To run the Predictive Regression Models task, you must select an input data source. To filter the input data source, click Filter Icon.
You also must assign a column to the Dependent variable role and a column to the Classification variables role or the Continuous variables role.
Role
Description
Roles
Dependent variable
specifies the numeric variable to use as the dependent variable for the regression analysis.
Classification variables
specifies the variables to use to group (classify) data in the analysis. A classification variable is a variable that enters the statistical analysis or model through its levels, not through its values. The process of associating values of a variable with levels is termed levelization.
Parameterization of Effects
Coding
specifies the parameterization method for the classification variable. Design matrix columns are created from the classification variables according to the selected coding scheme.
You can select from these coding schemes:
  • Effects coding specifies effect coding.
  • GLM coding specifies less-than-full-rank, reference-cell coding. This coding scheme is the default.
  • Reference coding specifies reference-cell coding.

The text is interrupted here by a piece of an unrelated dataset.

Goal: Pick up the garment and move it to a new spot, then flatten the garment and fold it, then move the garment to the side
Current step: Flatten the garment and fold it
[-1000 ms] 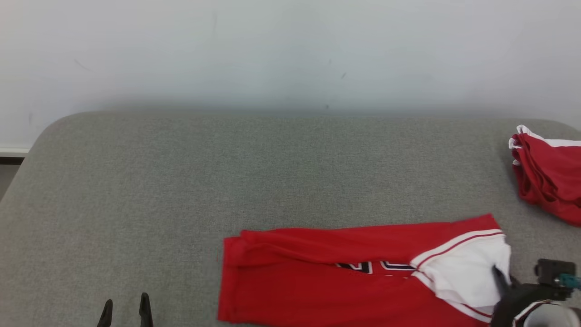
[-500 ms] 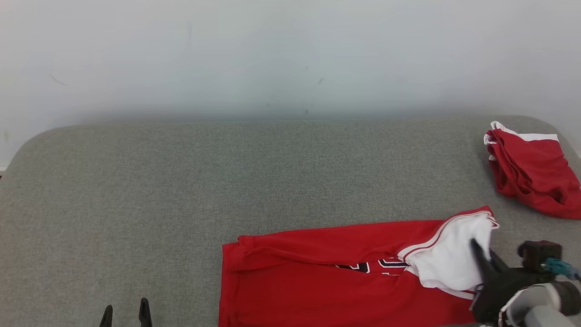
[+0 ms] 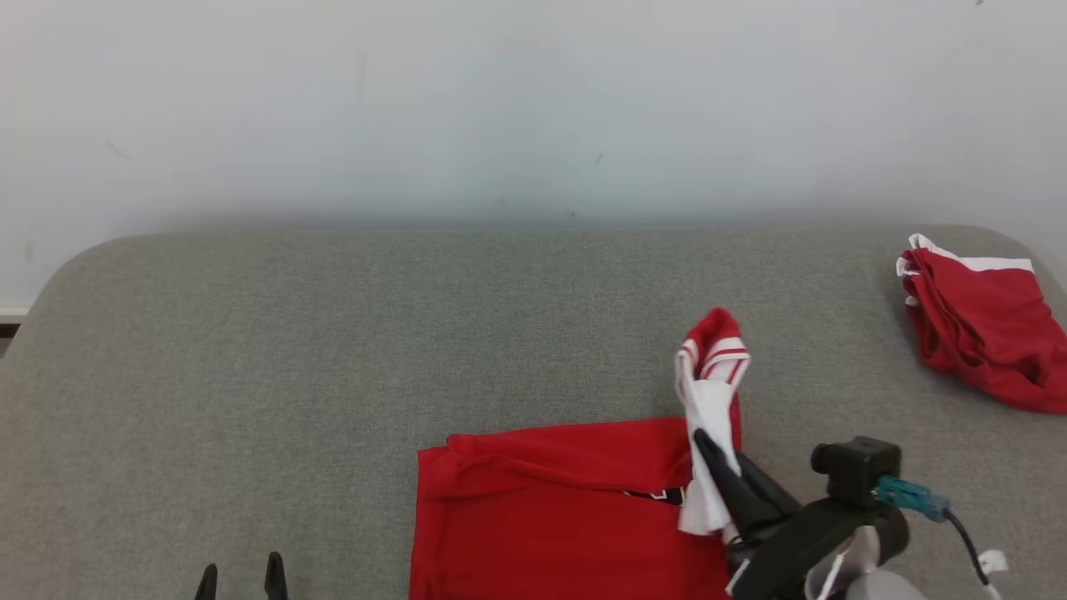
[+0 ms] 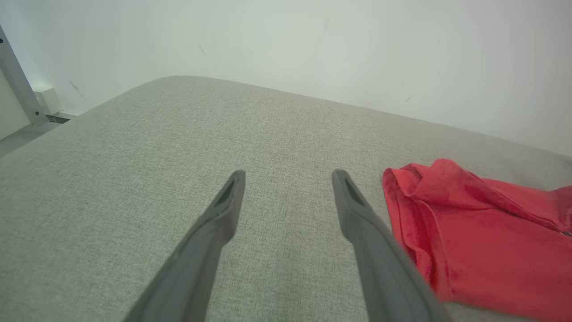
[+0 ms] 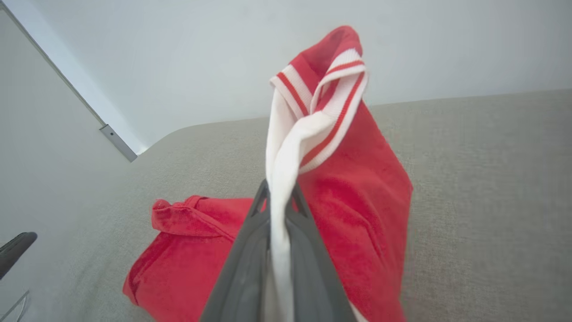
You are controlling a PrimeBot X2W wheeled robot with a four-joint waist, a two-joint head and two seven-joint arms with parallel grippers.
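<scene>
Garment [image 3: 567, 508], red, lies at the grey cushion's [image 3: 333, 333] near edge. The right hand [image 3: 704, 442] pinches its white striped end, held up; the right wrist view shows fingers [image 5: 243, 255] tight on it. The head view adds another red bundle [image 3: 975, 333] by the far right corner. The left hand [image 3: 241, 573] is spread, empty.

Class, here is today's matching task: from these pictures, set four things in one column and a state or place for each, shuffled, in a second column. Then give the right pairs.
Column 1
1. left gripper
2. right gripper
3. striped garment
4. bunched garment

Column 2
A. lies crumpled at the far right of the grey surface
B. jaws open, holding nothing
C. one end raised, the rest lying flat
D. jaws shut on white-trimmed cloth

Pairs: 1-B, 2-D, 3-C, 4-A
</scene>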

Treatment of Missing Values
An observation is excluded from the analysis if any variable in the model contains a missing value. In addition, an observation is excluded if any classification variable specified earlier in this table contains a missing value, regardless if it is used in the model.
Continuous variables
specifies the independent covariates (regressors) for the regression model. If you do not specify a continuous variable, the task fits a model that contains only an intercept.
Additional Roles
Frequency count
lists a numeric variable whose value represents the frequency of the observation. If you assign a variable to this role, the task assumes that each observation represents n observations, where n is the value of the frequency variable. If n is not an integer, SAS truncates it. If n is less than 1 or is missing, the observation is excluded from the analysis. The sum of the frequency variable represents the total number of observations.
Weight
specifies the numeric column to use as a weight to perform a weighted analysis of the data.
Group analysis by
enables you to obtain separate analyses of observations for each unique group.